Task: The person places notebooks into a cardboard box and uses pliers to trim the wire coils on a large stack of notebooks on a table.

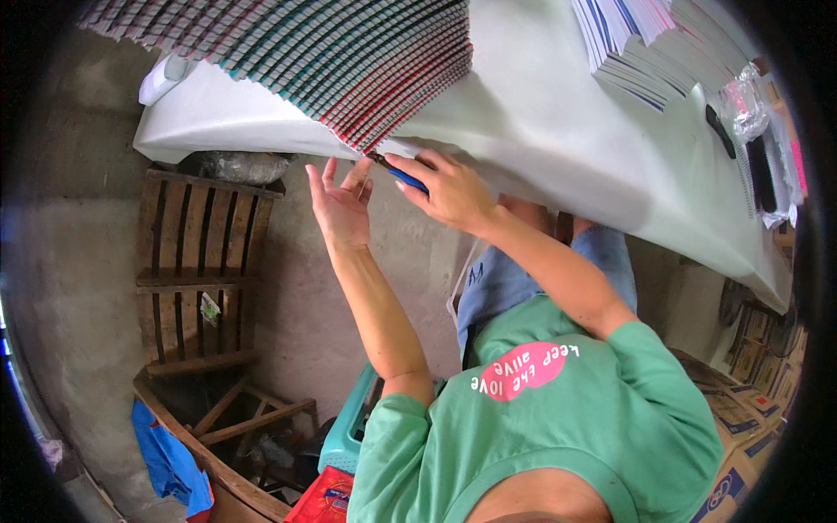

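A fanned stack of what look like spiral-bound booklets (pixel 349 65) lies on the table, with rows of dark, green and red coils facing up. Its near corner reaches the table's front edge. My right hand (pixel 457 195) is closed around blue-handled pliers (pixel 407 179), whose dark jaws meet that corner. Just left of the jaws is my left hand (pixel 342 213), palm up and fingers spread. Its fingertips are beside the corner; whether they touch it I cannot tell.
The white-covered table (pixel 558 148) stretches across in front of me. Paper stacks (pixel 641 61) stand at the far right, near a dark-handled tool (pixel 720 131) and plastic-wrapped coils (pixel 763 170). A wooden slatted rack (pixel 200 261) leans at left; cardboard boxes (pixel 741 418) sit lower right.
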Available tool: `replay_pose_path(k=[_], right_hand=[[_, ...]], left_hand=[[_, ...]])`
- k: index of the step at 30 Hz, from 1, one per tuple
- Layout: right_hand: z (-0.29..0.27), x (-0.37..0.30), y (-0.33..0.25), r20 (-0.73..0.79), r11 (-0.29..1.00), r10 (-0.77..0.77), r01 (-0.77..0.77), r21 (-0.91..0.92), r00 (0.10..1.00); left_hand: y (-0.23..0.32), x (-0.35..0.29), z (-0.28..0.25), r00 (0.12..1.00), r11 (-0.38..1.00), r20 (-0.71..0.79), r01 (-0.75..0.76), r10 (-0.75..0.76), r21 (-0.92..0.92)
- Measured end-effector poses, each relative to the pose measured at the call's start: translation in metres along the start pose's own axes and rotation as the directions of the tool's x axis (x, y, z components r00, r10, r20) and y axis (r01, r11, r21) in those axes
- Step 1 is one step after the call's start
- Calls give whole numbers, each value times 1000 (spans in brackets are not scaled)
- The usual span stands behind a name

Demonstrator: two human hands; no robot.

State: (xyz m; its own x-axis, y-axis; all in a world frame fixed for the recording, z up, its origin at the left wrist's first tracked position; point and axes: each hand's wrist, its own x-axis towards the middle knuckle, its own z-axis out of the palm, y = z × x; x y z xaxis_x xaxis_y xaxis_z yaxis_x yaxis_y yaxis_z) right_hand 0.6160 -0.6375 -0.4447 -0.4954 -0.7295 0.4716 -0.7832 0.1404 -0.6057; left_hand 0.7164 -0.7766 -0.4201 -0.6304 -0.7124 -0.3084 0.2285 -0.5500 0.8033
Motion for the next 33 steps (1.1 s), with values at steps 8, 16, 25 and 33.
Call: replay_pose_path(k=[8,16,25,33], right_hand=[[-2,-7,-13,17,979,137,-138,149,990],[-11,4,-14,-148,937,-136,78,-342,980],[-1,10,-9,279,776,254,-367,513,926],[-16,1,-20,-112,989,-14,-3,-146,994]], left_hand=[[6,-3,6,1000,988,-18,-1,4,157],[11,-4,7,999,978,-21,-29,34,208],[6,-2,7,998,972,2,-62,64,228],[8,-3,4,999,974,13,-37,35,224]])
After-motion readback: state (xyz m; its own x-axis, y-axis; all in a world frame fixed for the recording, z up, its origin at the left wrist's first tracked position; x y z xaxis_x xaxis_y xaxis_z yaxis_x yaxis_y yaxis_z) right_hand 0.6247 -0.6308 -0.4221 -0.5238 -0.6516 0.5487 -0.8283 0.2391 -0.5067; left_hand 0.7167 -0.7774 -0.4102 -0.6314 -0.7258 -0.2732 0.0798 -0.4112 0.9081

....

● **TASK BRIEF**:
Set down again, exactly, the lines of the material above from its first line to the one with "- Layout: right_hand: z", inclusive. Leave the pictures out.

● **ANSWER SPACE**:
Task: The person places notebooks into a cardboard box and uses pliers to trim the wire coils on a large stack of notebooks on a table.


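A fanned stack of what look like spiral-bound booklets (pixel 349 65) lies on the table, with rows of dark, green and red coils facing up. Its near corner reaches the table's front edge. My right hand (pixel 457 195) is closed around blue-handled pliers (pixel 407 179), whose dark jaws meet that corner. Just left of the jaws is my left hand (pixel 342 213), palm up and fingers spread. Its fingertips are beside the corner; whether they touch it I cannot tell.
The white-covered table (pixel 558 148) stretches across in front of me. Paper stacks (pixel 641 61) stand at the far right, near a dark-handled tool (pixel 720 131) and plastic-wrapped coils (pixel 763 170). A wooden slatted rack (pixel 200 261) leans at left; cardboard boxes (pixel 741 418) sit lower right.
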Available tool: `replay_pose_path(k=[_], right_hand=[[_, ...]], left_hand=[[_, ...]])`
- k: index of the step at 30 Hz, from 1, one per tuple
- Layout: right_hand: z (-0.29..0.27), x (-0.37..0.30), y (-0.33..0.25), r20 (-0.73..0.79), r11 (-0.29..1.00), r10 (-0.77..0.77), r01 (-0.77..0.77), r21 (-0.91..0.92), r00 (0.10..1.00); left_hand: y (-0.23..0.32), x (-0.35..0.29), z (-0.28..0.25), r00 (0.12..1.00), r11 (-0.38..1.00), r20 (-0.71..0.79), r01 (-0.75..0.76), r10 (-0.75..0.76), r21 (-0.92..0.92)

Nothing remains to be added to this answer.